Imagine a guy is mining a second blockchain since block 2
Now imagine he manages to make it longer (by mining or by finding a flaw in the mining process) that the one we currently see and he releases it
Result: all transactions are reverted and the only one to have any bitcoins since block 2 is him

By adding a checkpoint at block n, you force your client to refuse chains if the hash for their block n is not the one of the checkpoint, so the guy can't revert the blocks older than n

Best imaginary explanation, then it would make sense to have a dynamic callback filling this checkpoints automatically by a consentual wallet analysis?
There must be a way of having all the wallets posting/confirming same "N" from time to time, or block to block (every 1500 blocks for eg?)

A second benefit is that you can skip signature verification.  Checking that every transaction is signed properly is the major CPU load for downloading the blockchain.

The reference client still checks each block to make sure no double spends happened and that the minting rewards were valid, but it doesn't check that the transactions were properly signed.
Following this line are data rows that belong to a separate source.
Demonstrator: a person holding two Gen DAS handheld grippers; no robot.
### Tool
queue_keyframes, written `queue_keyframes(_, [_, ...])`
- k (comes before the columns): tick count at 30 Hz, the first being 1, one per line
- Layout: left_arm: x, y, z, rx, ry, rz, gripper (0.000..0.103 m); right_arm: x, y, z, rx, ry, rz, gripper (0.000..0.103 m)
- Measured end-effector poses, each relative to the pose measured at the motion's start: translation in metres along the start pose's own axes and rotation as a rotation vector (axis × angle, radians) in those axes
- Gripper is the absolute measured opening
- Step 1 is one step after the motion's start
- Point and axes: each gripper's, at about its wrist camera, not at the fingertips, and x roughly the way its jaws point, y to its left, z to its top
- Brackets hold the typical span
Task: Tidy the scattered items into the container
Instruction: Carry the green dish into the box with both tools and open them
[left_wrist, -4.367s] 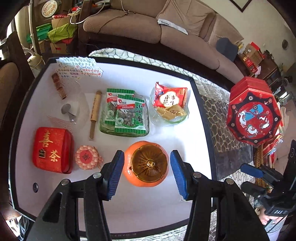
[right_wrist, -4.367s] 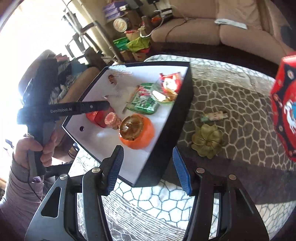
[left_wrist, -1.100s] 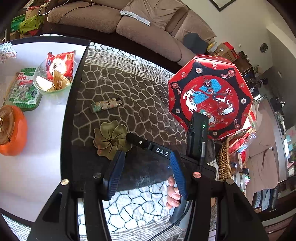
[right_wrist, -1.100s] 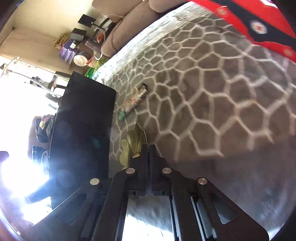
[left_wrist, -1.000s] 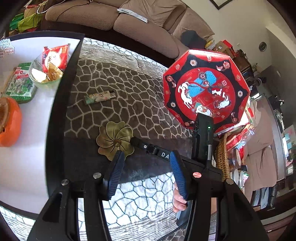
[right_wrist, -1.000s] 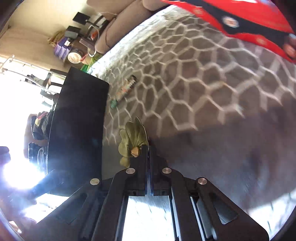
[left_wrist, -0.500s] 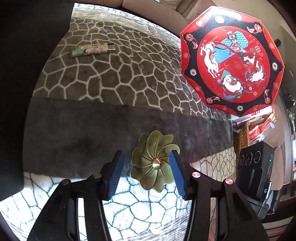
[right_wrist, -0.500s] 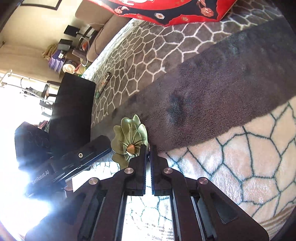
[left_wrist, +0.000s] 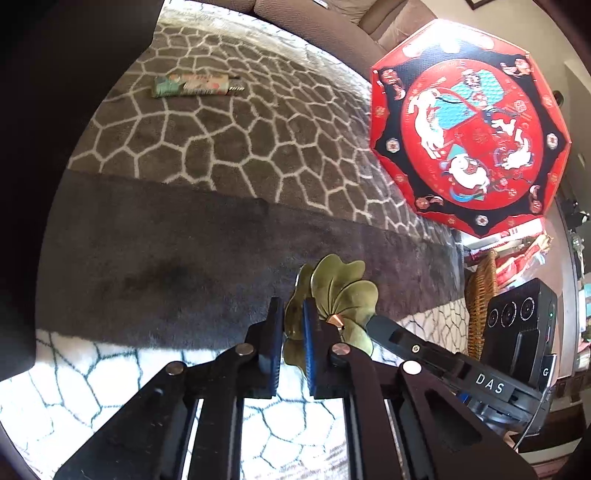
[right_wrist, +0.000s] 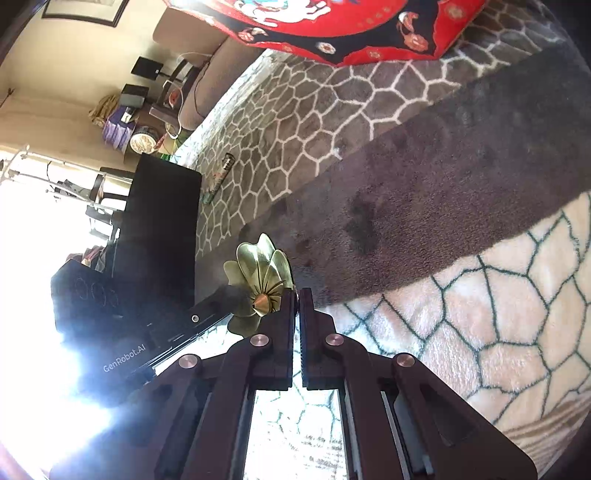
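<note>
Grey honeycomb-patterned rug (left_wrist: 229, 147) filled both views, with the red octagonal box (left_wrist: 469, 125) at upper right and a small green wrapped packet (left_wrist: 192, 85) upper left. Half a second before, the left gripper (left_wrist: 293, 325) stood apart; now both it and the right gripper (right_wrist: 296, 299) clamped the brass flower dish (left_wrist: 340, 291) — lower centre. Lettering read "DAS" and "GenRobot.AI".

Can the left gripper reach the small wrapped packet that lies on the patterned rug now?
Probably not yet: the left gripper is shut on the brass flower dish, which the right gripper also pinches. The packet lies unobstructed, farther off across the rug.
</note>
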Motion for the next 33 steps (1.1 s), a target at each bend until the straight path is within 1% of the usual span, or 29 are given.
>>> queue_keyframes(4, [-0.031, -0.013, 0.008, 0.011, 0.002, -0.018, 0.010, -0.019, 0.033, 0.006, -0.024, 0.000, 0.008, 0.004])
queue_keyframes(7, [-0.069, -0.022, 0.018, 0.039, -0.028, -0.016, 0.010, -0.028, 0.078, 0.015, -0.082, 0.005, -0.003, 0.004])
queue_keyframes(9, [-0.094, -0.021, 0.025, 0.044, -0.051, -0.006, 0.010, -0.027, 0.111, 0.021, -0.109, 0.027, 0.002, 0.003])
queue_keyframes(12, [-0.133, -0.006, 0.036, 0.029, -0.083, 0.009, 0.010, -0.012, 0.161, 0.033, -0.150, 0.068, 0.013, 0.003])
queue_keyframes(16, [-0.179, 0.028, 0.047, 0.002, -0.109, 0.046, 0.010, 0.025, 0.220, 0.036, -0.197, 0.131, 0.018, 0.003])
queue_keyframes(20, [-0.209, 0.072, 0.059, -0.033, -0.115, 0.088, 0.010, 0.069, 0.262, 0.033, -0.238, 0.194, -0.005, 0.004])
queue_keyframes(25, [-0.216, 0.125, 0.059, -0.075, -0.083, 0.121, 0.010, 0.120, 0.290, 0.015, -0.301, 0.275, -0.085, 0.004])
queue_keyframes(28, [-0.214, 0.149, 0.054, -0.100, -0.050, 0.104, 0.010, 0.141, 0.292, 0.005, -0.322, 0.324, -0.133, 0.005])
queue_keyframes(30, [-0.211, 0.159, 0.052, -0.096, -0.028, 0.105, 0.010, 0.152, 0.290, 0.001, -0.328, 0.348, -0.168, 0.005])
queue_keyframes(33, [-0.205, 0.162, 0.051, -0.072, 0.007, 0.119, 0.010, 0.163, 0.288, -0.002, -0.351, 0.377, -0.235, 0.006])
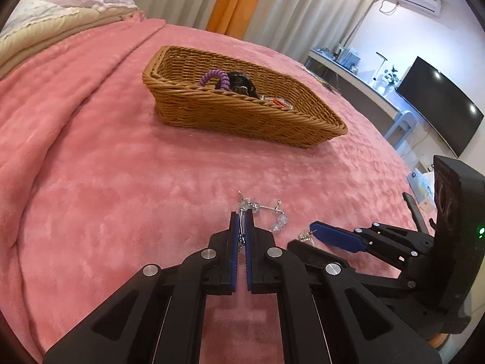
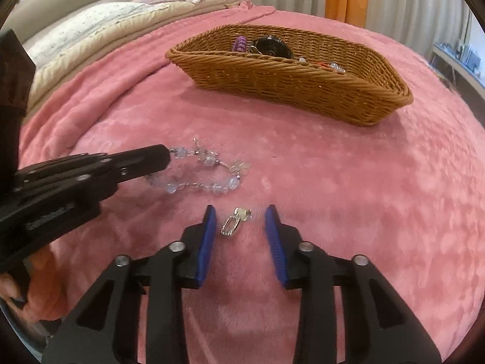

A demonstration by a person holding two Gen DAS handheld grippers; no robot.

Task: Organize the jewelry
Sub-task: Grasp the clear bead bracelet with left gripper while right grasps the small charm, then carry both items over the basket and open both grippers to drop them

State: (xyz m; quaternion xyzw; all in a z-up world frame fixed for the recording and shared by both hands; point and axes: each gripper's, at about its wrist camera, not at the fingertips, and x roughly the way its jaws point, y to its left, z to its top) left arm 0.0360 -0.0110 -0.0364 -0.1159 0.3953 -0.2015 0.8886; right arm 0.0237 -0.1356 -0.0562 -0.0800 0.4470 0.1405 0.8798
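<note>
A clear-bead bracelet [image 2: 200,173] lies on the pink blanket. My left gripper [image 1: 241,214] is shut on its chain, with beads [image 1: 279,224] trailing to the right; it also shows in the right wrist view [image 2: 166,156]. My right gripper [image 2: 241,215] is open, low over the blanket, with a small silver earring [image 2: 232,224] lying between its fingers. The right gripper also shows in the left wrist view [image 1: 315,229]. A wicker basket [image 1: 242,115] stands further back on the bed and holds a purple spiral hair tie [image 1: 213,77], a black item [image 1: 241,83] and other small pieces.
The pink blanket [image 1: 106,166] covers the whole bed. Pillows and folded bedding [image 2: 91,30] lie at the far left. A desk and a television [image 1: 439,103] stand beyond the bed's right edge.
</note>
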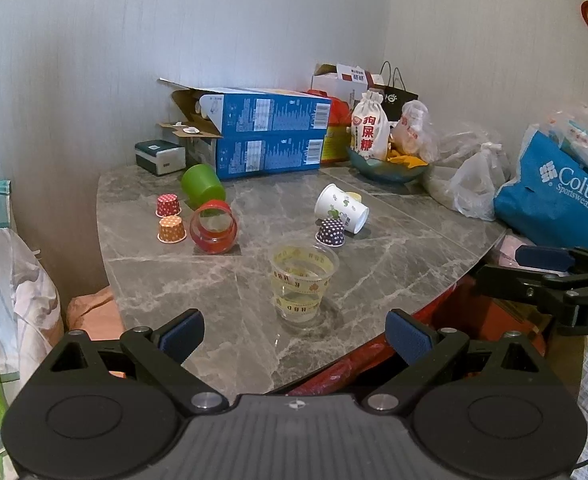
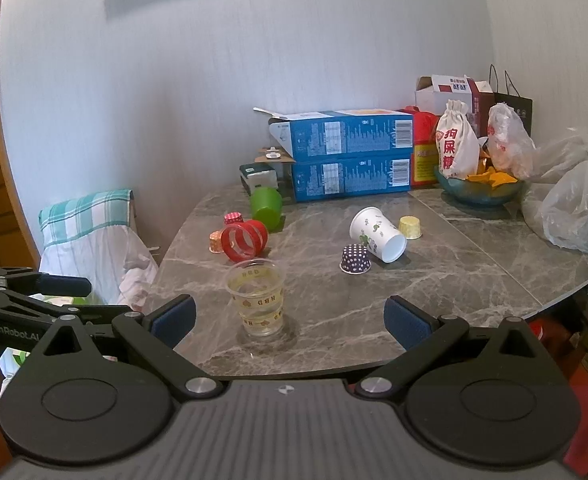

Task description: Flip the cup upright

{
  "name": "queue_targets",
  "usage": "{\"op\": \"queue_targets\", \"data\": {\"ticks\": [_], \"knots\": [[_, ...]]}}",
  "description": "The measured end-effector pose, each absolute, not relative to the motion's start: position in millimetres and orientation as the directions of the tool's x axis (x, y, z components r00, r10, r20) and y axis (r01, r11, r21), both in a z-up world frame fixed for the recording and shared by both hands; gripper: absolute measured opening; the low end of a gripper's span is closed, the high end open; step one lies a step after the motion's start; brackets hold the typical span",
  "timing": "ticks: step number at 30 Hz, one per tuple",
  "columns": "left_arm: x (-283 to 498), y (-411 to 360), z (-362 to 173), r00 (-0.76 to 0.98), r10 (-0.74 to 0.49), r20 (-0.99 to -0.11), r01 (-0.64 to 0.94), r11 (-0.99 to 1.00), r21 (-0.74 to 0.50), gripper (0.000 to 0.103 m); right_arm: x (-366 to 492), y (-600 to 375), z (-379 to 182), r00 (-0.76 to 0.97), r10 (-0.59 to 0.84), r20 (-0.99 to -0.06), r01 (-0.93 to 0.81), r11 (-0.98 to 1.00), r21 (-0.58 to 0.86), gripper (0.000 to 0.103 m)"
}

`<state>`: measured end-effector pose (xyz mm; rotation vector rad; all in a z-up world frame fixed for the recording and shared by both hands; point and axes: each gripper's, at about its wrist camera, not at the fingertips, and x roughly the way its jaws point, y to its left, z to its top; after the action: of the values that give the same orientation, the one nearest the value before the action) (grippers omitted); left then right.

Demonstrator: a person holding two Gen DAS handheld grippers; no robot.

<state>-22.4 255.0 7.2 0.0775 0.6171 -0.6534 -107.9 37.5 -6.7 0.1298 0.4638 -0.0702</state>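
Note:
A clear plastic cup (image 1: 302,280) with yellow print stands upright near the front edge of the grey marble table (image 1: 414,256); it also shows in the right wrist view (image 2: 259,300). A white paper cup (image 1: 341,208) (image 2: 377,233), a red clear cup (image 1: 213,227) (image 2: 244,240) and a green cup (image 1: 202,185) (image 2: 267,204) lie on their sides farther back. My left gripper (image 1: 296,336) is open and empty just in front of the clear cup. My right gripper (image 2: 290,320) is open and empty, the clear cup a little ahead and left of its centre.
Small patterned paper cups stand upside down: purple (image 1: 331,233) (image 2: 356,259), red (image 1: 168,205), orange (image 1: 171,229), yellow (image 2: 410,227). Blue boxes (image 1: 270,136), a bowl with bags (image 1: 386,166) and plastic bags (image 1: 474,184) line the back and right. A chair with cloth (image 2: 94,232) stands left.

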Motion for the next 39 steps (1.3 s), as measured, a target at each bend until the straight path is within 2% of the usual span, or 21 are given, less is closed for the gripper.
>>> {"op": "queue_targets", "data": {"ticks": [39], "knots": [[-13.7, 241.3, 1.9, 0.629, -0.539, -0.560, 0.594, 0.798, -0.101, 0.099, -101.2, 29.3, -12.6, 0.883, -0.045, -0.467, 0.117, 0.985, 0.126, 0.101]]}}
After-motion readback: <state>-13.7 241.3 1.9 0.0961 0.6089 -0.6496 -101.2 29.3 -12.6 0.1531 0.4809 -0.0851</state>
Once it hits the last check-pointed block, then signature verification is switched on.  This speeds up downloading the chain.  It turned out that CPU load when checking the signatures was the bottleneck.  Even though the chain is many GB long, network speeds were fast enough so that the CPU was the bottleneck.

The older your checkpoint is, the more signatures you have to check "manually".

It is possible to turn off checkpoints, if you want to fully verify the chain yourself.  I don't know if they have a way to keep checkpoints but still check all signatures anyway.

Great, so this means we can setup new transaction fee's just by defining a checkpoint on the new TX block?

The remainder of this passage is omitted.